DÜN akşam İnönü Stadı’ndaki tribün görüntülerinden sonra Yıldırım Demirören ve ekibinin kesinlikle görevi bırakması gerekir... Seyirci, "Demirören, Sinan’ı da al git" diye bağırdı, Ertuğrul’u ise kenara koydu.
Böyle bir atmosferde oyunculardan çok iyi futbol beklemek zor. Fakat anlamadığım bir nokta var. Türkiye’de Haluk Ulusoy’a aleyhte tezahürat yapmayacak iki tane seyirci var. Biri Trabzon, diğeri Beşiktaş. Eğer bunlar Ulusoy aleyhine bağırırlarsa, Allah onları çarpar. Ama bu iş böyledir. Sırtında taşırsın, bir gün bırak, en kötü sen olursun... Yani anlayacağınız şu andaki Beşiktaş, Müslüm Gürses’in parçası gibi: ’Paramparça’.
Sivas oyuna iyi başlamadı. Her şeye rağmen Beşiktaş daha düzgün işler yapıyordu. Beşiktaş için dün gece bir şanssızlık vardı. Hakem ne seyirciden, ne de büyük takımdan etkileniyordu. Bildiği kadarıyla gördüğünü ortadan çalıyordu. Tribünler F.Bahçe’den futbolcu istemeyiz diyor. Sahada Rüştü var, sonradan Mehmet Yozgatlı giriyor. Dönüyorlar; "Sivaslı ayılar İstanbul’da ne arar" diyorlar. Benim bildiğim İbrahim Toraman Sivaslı.
Başkan sözünü yemez
Takımlar onar kişi kalınca Sivas oyunun kontrolünü ele aldı. Belki Beşiktaş hücum eder gözüktü ama Sivaslılar kaptıkları her topla iyice dağılan Beşiktaş’ın arkasına mızrak gibi saplandılar. Biraz dikkat etseler fark açılırdı. Sivasspor ne kadar daha liderlik mücadelesi yapar onu bilemem. Ama şunu dün net gördüm. Yere sağlam basıyorlar, yardımlaşıyorlar. Her arkadaşı diğerinin hatasını kapatıyor. Birbirlerine ukalalık yapmıyorlar ve maçı bırakmıyorlar. Böyle bir takımın Türkiye’deki şu futbol kalitesinde ligi ilk 5’te bitirmesi gerekir. Bu da Sivas için büyük başarıdır. Çünkü futbol takımlarındaki başarıya ben, ’Ne kadar verdin, ne kadar aldın’ diye bakarım.

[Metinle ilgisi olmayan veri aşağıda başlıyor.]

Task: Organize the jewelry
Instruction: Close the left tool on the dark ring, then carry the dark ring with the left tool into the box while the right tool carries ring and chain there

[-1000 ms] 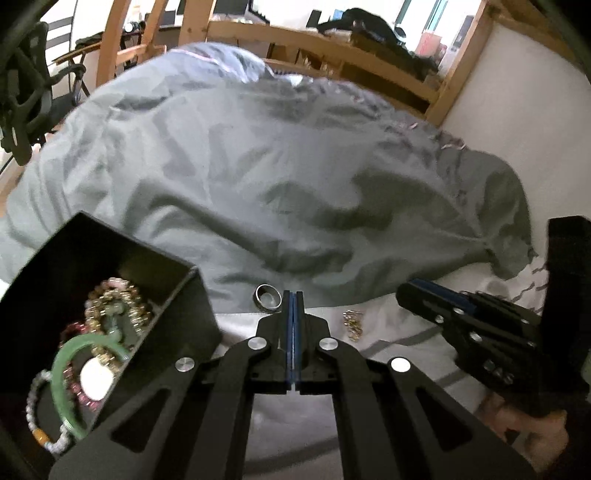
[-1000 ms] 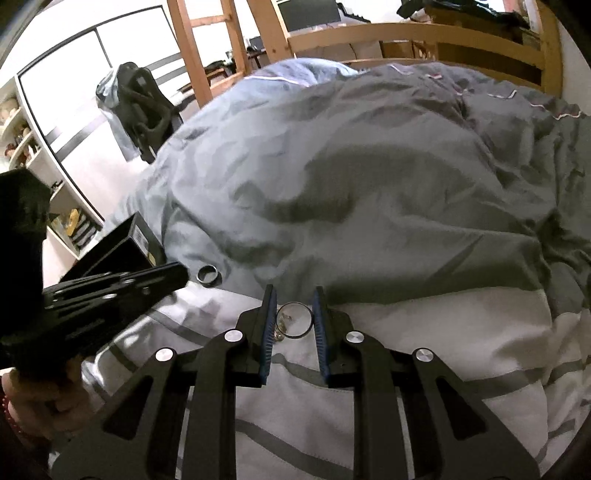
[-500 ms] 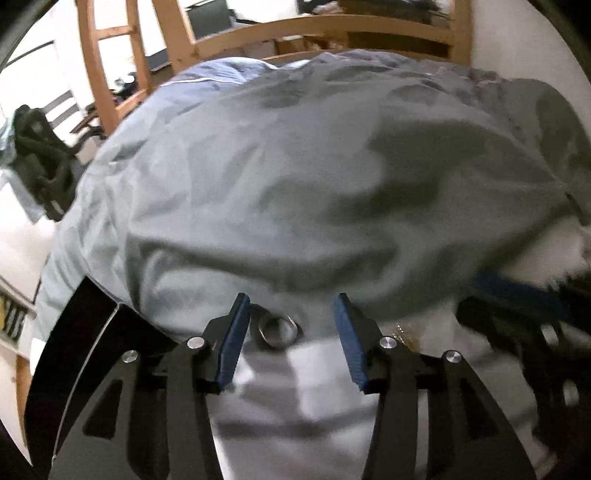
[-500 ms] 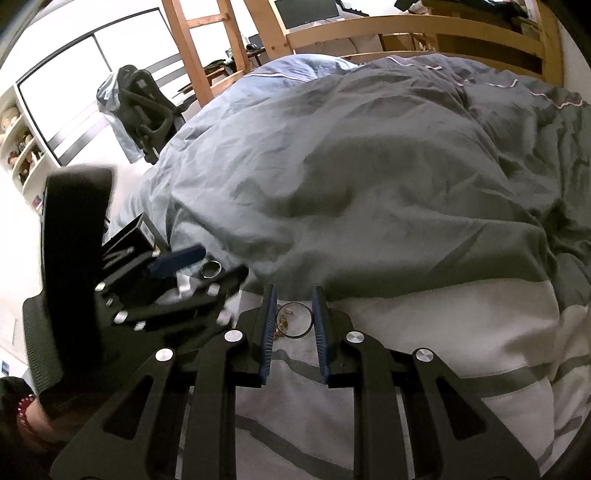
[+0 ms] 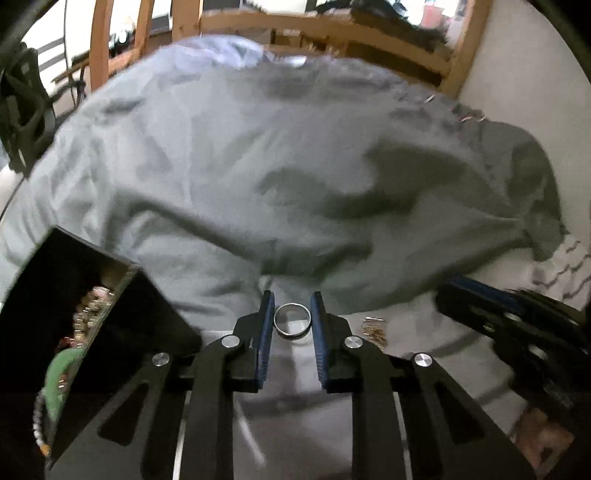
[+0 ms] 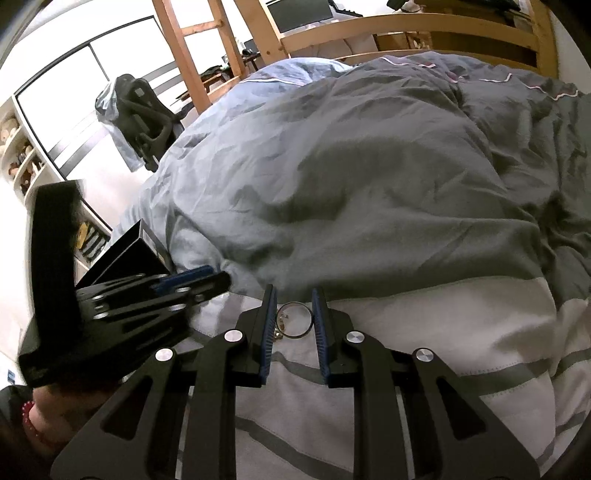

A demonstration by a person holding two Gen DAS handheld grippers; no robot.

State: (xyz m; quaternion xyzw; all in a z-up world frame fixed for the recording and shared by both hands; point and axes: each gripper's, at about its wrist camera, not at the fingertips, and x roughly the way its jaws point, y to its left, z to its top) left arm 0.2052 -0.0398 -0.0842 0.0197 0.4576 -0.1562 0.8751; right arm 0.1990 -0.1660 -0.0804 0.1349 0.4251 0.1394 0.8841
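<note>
A silver band ring (image 5: 292, 319) lies on the white striped sheet (image 5: 295, 406) between the blue pads of my left gripper (image 5: 292, 314), whose jaws stand close on either side of it; contact is unclear. My right gripper (image 6: 293, 312) has its jaws closed on a thin hoop ring with a small gold piece (image 6: 294, 319). A black jewelry box (image 5: 74, 314) at the left holds a green bangle (image 5: 61, 373) and beaded bracelets. The left gripper also shows in the right wrist view (image 6: 147, 295), and the right gripper in the left wrist view (image 5: 509, 317).
A rumpled grey duvet (image 6: 369, 184) rises just behind both grippers. A small gold chain piece (image 5: 373, 328) lies on the sheet right of the silver ring. A wooden bed frame (image 6: 406, 26) runs behind, and a black chair (image 6: 140, 122) stands to the left.
My left gripper opened, moved over the silver ring and has narrowed around it. My right gripper stayed on the hoop ring.
</note>
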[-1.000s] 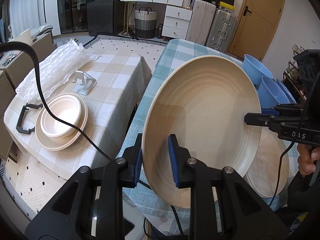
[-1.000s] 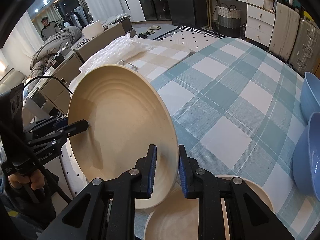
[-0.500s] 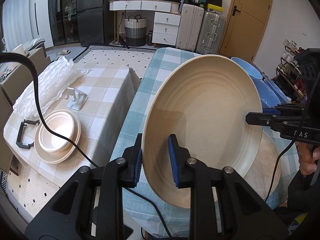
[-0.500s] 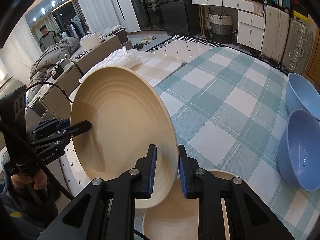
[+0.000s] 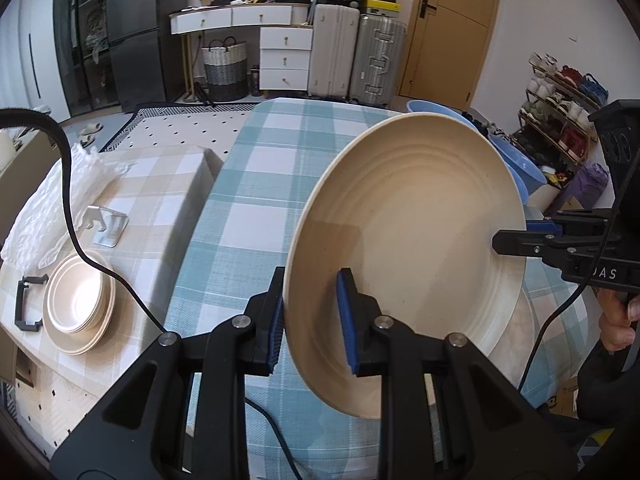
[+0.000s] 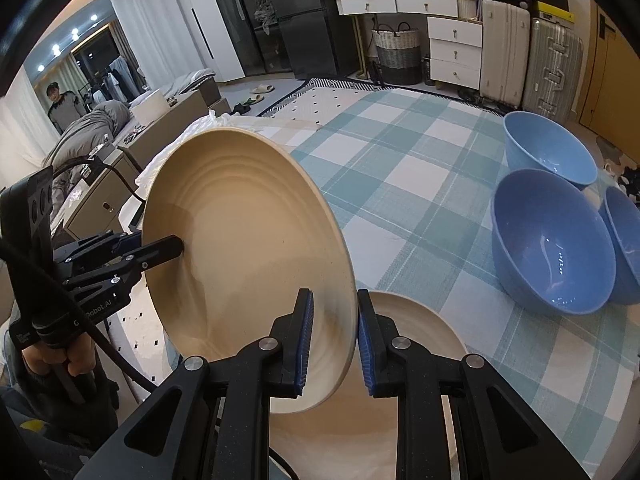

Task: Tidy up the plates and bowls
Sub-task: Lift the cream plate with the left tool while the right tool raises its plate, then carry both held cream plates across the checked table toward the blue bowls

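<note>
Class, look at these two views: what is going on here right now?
A person holds a gripper in each hand, and both grip one large beige plate by opposite rims: the left gripper near its lower edge, the right gripper on the other side. The plate is tilted, held above the teal checked table. Another beige plate lies below, three blue bowls sit nearby, and a stack of beige dishes waits on the tan table.

A large cream plate [image 5: 412, 240] with ringed steps inside stands tilted on edge in the air above the blue-checked bench [image 5: 248, 208]. A second cream plate [image 6: 416, 344] lies flat under it. Three blue bowls [image 6: 554, 240] sit grouped at the bench's far side. On the beige-checked bench, cream bowls are nested on plates [image 5: 80, 300]
</note>
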The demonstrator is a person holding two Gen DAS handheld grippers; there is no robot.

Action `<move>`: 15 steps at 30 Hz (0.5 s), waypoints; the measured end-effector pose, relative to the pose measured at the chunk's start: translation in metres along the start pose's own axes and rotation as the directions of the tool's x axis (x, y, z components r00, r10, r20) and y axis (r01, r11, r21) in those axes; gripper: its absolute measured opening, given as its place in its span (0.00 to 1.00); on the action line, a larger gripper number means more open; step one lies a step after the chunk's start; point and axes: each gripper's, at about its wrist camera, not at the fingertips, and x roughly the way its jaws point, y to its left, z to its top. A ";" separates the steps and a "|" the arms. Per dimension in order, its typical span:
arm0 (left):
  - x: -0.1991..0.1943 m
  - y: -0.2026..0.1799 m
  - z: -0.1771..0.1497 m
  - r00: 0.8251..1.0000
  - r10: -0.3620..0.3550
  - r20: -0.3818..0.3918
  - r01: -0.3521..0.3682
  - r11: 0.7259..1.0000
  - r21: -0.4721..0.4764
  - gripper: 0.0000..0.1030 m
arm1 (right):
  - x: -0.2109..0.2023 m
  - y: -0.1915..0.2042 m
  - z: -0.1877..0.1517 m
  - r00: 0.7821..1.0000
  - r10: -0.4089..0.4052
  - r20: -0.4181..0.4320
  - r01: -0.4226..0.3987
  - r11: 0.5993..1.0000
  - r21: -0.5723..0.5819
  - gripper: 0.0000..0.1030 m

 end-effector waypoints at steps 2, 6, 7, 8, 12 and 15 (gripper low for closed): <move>0.001 -0.010 0.001 1.000 -0.012 -0.004 0.012 1.000 0.011 0.20 | -0.006 -0.005 -0.005 1.000 -0.006 0.003 0.006 1.000 0.014 0.20; 0.005 -0.030 0.002 0.999 -0.032 -0.015 0.033 0.999 0.036 0.20 | -0.016 -0.015 -0.015 1.000 -0.024 0.004 0.024 0.999 0.042 0.20; 0.007 -0.034 0.002 0.999 -0.036 -0.019 0.036 0.998 0.042 0.20 | -0.018 -0.018 -0.019 1.000 -0.027 0.003 0.027 0.998 0.050 0.20; 0.008 -0.040 0.002 0.999 -0.041 -0.023 0.043 0.998 0.048 0.20 | -0.019 -0.021 -0.021 1.000 -0.028 0.000 0.028 0.998 0.058 0.20; 0.014 -0.054 0.001 0.998 -0.058 -0.040 0.060 0.996 0.070 0.20 | -0.026 -0.032 -0.035 0.999 -0.042 -0.007 0.043 0.995 0.091 0.20; 0.017 -0.062 0.000 0.996 -0.069 -0.050 0.073 0.994 0.085 0.20 | -0.029 -0.037 -0.043 0.999 -0.050 -0.009 0.051 0.993 0.110 0.20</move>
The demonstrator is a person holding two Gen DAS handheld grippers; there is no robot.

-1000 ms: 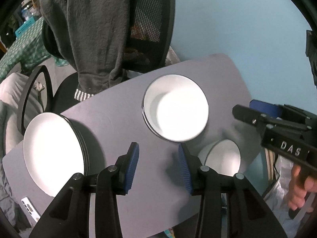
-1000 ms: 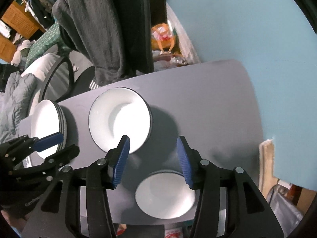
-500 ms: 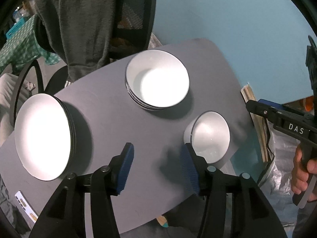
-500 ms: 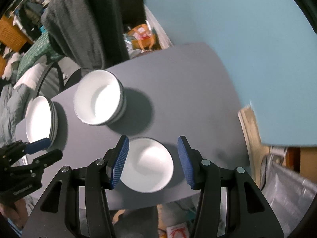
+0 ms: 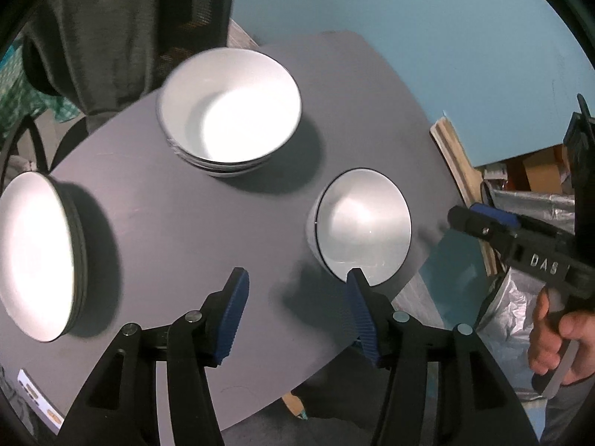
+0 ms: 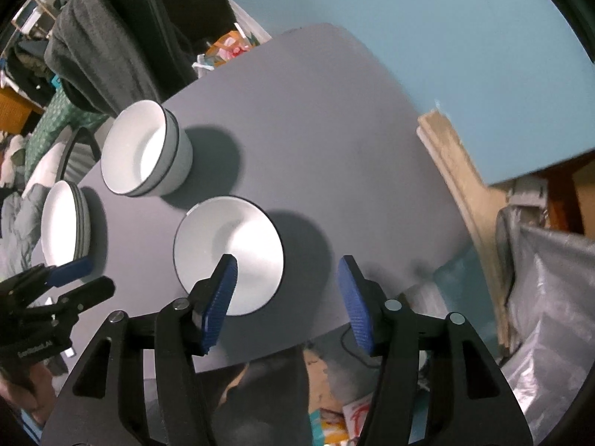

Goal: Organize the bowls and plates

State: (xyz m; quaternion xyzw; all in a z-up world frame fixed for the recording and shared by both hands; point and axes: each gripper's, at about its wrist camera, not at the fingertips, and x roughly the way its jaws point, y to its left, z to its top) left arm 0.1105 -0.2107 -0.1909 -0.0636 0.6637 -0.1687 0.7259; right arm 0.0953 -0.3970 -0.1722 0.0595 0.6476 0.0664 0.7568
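A grey table (image 5: 178,223) fills the middle of both views, with a light blue wall (image 5: 427,37) across the top right. Upper left there's a black office chair (image 6: 148,37) with a dark grey hoodie (image 6: 93,55) draped over it. Right edge has a wooden board (image 6: 457,171) leaning by the wall, plus some crinkly silver plastic sheeting (image 6: 550,290).
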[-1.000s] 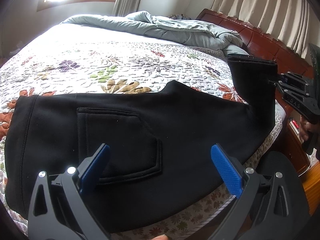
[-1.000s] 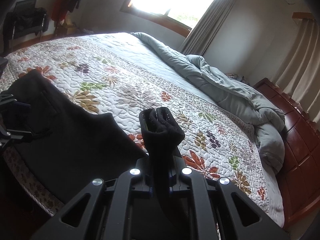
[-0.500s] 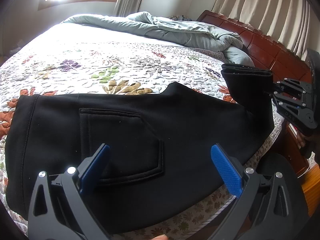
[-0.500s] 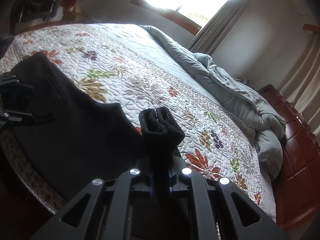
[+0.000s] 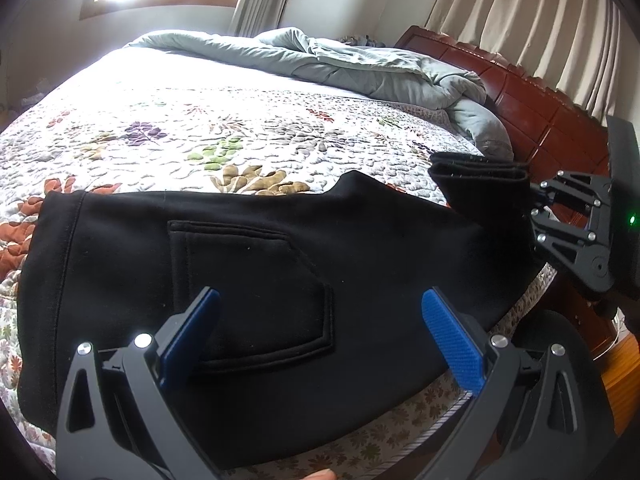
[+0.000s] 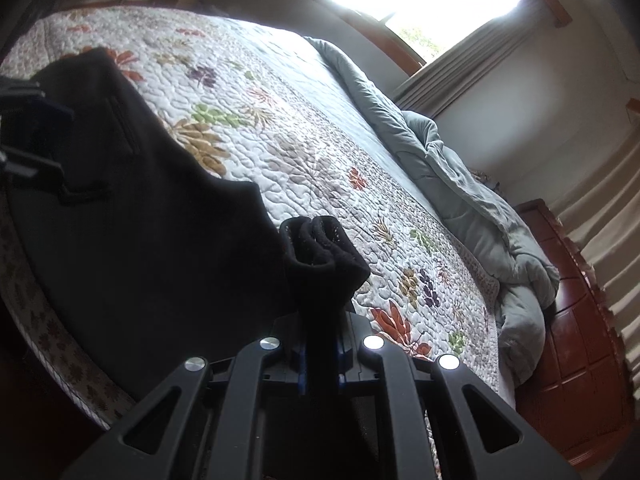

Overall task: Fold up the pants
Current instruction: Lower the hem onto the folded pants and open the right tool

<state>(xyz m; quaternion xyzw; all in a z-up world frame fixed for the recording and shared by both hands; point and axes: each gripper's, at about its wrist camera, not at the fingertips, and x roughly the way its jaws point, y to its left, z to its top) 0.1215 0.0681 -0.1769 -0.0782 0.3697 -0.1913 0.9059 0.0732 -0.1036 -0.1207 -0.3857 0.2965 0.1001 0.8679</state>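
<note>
**Pants: lengthwise fold made, cross fold under way**

1. Bed (image 5: 192, 120): we see it fill both views, with a floral quilt and a grey duvet (image 5: 360, 68) bunched at upper right in the left view.
2. Pants (image 5: 280, 280): black, lying flat across the lower centre, pocket up, legs apparently stacked. We judge the lengthwise fold done. The cuffs (image 6: 320, 248) are raised at centre in the right view; carrying them over to the waist remains.
3. Right gripper (image 6: 320, 364): fingers pressed together, pinching the leg ends.
4. Left gripper (image 5: 320, 336): blue pads (image 5: 452, 344) spread wide over the near edge, holding nothing.
</note>
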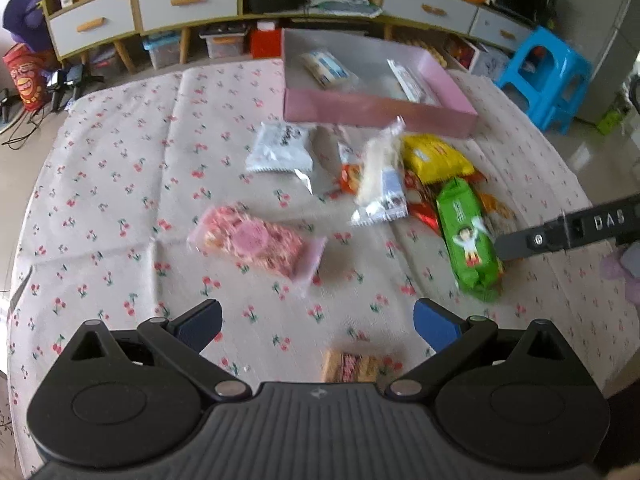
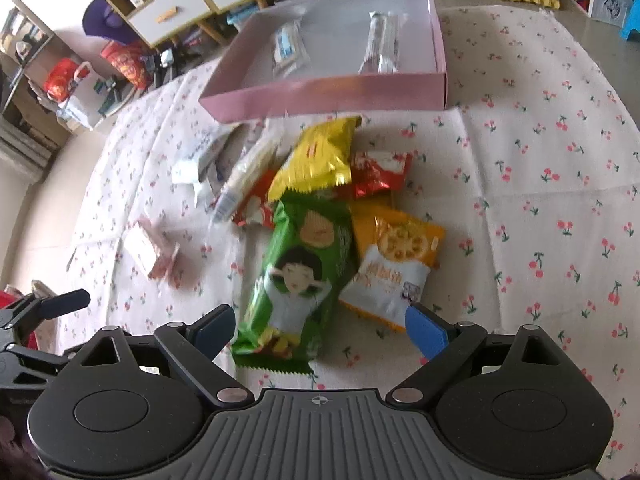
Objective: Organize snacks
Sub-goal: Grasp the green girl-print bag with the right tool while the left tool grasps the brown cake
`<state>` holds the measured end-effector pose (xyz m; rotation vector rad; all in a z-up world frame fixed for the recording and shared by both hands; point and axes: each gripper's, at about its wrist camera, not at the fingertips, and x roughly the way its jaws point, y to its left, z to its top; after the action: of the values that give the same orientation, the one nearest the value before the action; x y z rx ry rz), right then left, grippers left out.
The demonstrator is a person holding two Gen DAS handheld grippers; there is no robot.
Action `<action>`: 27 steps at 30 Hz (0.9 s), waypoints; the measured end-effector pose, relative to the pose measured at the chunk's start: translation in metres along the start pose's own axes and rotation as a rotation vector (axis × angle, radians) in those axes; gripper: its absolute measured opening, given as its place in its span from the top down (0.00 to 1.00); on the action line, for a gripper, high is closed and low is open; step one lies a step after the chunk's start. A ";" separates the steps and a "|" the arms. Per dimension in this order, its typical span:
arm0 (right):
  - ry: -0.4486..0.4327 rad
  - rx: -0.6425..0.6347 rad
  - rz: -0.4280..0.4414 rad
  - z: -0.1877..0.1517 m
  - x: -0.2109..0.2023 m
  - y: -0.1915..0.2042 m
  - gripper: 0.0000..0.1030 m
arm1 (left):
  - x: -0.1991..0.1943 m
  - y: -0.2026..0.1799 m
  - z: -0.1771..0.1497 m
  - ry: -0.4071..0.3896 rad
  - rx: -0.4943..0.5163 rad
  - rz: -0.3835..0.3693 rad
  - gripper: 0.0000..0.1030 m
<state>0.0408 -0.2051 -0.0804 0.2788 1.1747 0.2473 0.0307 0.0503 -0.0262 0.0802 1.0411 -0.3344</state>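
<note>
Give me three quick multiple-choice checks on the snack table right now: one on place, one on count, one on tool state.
1. Where is the green packet relative to the right tool?
A. Inside the pink box
B. On the cloth, straight ahead between its open fingers
C. On the blue stool

2. How many packets lie inside the pink box?
A. None
B. Two
C. Five

3. What is the left tool doing?
A. Open, holding nothing
B. Shut on the pink snack bar
C. Shut on the yellow packet

Answers:
1 B: the packet's near end lies between the blue pads.
2 B: two pale wrappers show on the box floor in both views.
3 A: its pads stand wide apart over bare cloth, with the pink snack bar lying ahead of them.
</note>
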 end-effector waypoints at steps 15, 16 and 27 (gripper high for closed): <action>0.141 0.200 0.149 -0.009 0.027 -0.008 0.09 | 0.013 -0.012 -0.033 0.099 0.031 -0.041 0.21; 0.139 0.207 0.151 -0.008 0.029 -0.008 0.09 | 0.013 -0.011 -0.033 0.096 0.028 -0.039 0.23; 0.040 0.282 0.142 -0.004 0.037 -0.011 0.10 | 0.022 -0.011 -0.033 0.135 0.045 -0.035 0.51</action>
<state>0.0514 -0.2030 -0.1176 0.6088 1.2316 0.2117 0.0095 0.0423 -0.0608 0.1268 1.1698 -0.3890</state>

Seyirci, "Beşiktaş’ın Başkanı sözünü yemez" diye bağırdı. Siyah beyazlıların bu başkan ve bu yönetimle bugünlere geleceğini çok öncelerden konuşup yazdığımızda tepki almıştık. Ama şimdi onlar için daha da büyük bir tehlike var. Çünkü Beşiktaş’ın 3-4 senelik geliri ipotek edilmiş durumda. Gelecek adama Allah kuvvet versin. Hep şunu söyledim, "Yıldırım Demirören kulübü idare ettiği gibi babasının şirketini idare etseydi ne olurdu, kaçıncı günde kovulurdu!".